BRIEF:
Return the data below exactly, stopping after the line with "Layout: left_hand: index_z".

BEGIN GIVEN DATA

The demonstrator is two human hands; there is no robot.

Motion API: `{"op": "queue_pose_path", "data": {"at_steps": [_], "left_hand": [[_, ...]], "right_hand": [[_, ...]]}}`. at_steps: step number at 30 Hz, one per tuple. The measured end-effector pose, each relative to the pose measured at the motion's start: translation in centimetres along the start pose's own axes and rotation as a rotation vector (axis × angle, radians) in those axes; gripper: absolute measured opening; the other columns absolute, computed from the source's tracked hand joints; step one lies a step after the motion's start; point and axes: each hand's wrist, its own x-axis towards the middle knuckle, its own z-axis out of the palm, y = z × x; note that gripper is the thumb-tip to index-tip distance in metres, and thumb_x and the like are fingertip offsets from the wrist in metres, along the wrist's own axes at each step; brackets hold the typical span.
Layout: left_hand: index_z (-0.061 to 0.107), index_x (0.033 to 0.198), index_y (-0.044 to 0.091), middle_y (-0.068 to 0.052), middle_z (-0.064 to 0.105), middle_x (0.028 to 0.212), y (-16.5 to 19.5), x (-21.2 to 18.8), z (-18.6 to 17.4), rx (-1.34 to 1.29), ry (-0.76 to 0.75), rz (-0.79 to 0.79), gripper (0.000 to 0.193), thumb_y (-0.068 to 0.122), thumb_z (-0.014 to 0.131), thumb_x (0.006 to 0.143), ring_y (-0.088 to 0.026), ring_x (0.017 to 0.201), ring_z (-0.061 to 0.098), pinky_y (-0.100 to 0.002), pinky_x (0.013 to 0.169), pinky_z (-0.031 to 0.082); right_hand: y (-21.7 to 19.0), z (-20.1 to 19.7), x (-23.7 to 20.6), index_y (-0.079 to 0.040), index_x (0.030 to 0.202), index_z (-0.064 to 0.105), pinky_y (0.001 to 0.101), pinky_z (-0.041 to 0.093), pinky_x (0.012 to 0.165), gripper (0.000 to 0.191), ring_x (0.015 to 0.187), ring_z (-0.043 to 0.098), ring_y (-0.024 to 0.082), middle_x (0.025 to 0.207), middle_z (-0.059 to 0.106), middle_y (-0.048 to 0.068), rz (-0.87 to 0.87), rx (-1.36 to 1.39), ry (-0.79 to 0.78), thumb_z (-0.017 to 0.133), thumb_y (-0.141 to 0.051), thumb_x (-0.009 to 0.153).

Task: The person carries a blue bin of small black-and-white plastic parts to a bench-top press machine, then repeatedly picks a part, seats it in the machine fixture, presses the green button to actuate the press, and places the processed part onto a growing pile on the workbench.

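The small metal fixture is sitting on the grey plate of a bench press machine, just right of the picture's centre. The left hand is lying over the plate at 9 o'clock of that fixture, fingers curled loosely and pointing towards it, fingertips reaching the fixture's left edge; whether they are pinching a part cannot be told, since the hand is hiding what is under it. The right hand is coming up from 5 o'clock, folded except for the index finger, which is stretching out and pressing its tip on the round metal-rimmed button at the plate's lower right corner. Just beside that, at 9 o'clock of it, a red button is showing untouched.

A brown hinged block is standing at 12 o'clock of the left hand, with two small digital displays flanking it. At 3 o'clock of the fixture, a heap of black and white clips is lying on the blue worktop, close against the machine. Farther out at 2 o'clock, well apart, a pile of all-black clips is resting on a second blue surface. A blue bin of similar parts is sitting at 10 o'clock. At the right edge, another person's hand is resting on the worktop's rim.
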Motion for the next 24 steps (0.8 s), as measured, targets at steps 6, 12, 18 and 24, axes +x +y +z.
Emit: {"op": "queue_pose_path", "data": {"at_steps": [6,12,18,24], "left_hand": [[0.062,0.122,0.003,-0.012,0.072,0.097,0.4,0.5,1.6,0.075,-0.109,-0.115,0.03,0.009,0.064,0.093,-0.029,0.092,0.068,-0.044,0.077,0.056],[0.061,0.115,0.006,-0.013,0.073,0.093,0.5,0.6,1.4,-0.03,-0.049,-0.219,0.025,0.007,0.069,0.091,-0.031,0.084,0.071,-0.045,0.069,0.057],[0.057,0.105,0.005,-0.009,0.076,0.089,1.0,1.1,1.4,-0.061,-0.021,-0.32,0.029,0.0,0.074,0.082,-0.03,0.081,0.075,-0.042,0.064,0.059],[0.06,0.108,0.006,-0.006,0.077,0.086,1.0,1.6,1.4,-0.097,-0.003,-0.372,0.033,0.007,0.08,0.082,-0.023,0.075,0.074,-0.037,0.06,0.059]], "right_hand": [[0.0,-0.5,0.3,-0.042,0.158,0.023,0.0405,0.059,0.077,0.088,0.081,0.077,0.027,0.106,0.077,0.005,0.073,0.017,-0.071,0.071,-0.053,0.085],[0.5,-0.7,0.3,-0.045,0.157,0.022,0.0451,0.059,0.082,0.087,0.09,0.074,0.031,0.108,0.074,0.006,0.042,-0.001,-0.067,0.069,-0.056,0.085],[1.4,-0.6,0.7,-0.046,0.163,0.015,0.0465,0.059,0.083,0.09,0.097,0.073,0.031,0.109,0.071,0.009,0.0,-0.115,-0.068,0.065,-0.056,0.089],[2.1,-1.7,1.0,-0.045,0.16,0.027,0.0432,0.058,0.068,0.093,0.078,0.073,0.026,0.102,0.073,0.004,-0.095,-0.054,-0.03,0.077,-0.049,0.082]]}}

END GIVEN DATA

ANSWER TO THIS PROBLEM:
The demonstrator is two human hands; there is no robot.

Motion API: `{"op": "queue_pose_path", "data": {"at_steps": [_], "left_hand": [[_, ...]], "right_hand": [[_, ...]]}}`. at_steps: step number at 30 Hz, one per tuple. The measured end-effector pose, each relative to the pose measured at the motion's start: translation in centimetres along the start pose's own axes and rotation as a rotation vector (axis × angle, radians) in those axes; gripper: absolute measured opening; the other columns absolute, computed from the source's tracked hand joints; step one lies a step after the motion's start; point and axes: each hand's wrist, its own x-axis towards the middle knuckle, its own z-axis out of the palm, y = z × x; note that gripper is the thumb-tip to index-tip distance in metres, and thumb_x and the like are fingertip offsets from the wrist in metres, along the wrist's own axes at each step; brackets hold the typical span.
Layout: left_hand: index_z (-0.061 to 0.107), index_x (0.033 to 0.198), index_y (-0.044 to 0.091), middle_y (-0.068 to 0.052), middle_z (-0.064 to 0.105), middle_x (0.028 to 0.212), y (-16.5 to 19.5), x (-21.2 to 18.8), z (-18.6 to 17.4), rx (-1.34 to 1.29), ry (-0.76 to 0.75), rz (-0.79 to 0.79), gripper (0.000 to 0.193), thumb_y (-0.068 to 0.122), thumb_z (-0.014 to 0.131), thumb_x (0.006 to 0.143), ring_y (-0.088 to 0.026), ring_x (0.017 to 0.201), ring_z (-0.061 to 0.098), pinky_y (-0.100 to 0.002), pinky_x (0.013 to 0.169), pinky_z (-0.031 to 0.082); right_hand: y (-21.7 to 19.0), z (-20.1 to 19.7), x (-23.7 to 20.6), index_y (-0.079 to 0.040), index_x (0.030 to 0.202), index_z (-0.064 to 0.105), pinky_y (0.001 to 0.101), pinky_z (-0.041 to 0.093), pinky_x (0.012 to 0.165), gripper (0.000 to 0.191), ring_x (0.015 to 0.187), ring_z (-0.043 to 0.098), ring_y (-0.024 to 0.082), middle_x (0.025 to 0.207), middle_z (-0.059 to 0.106), middle_y (-0.048 to 0.068), rz (-0.87 to 0.87), rx (-1.36 to 1.39), ry (-0.79 to 0.78), thumb_z (-0.017 to 0.133), thumb_y (-0.141 to 0.051), thumb_x (-0.009 to 0.153).

What the answer needed to say has been said.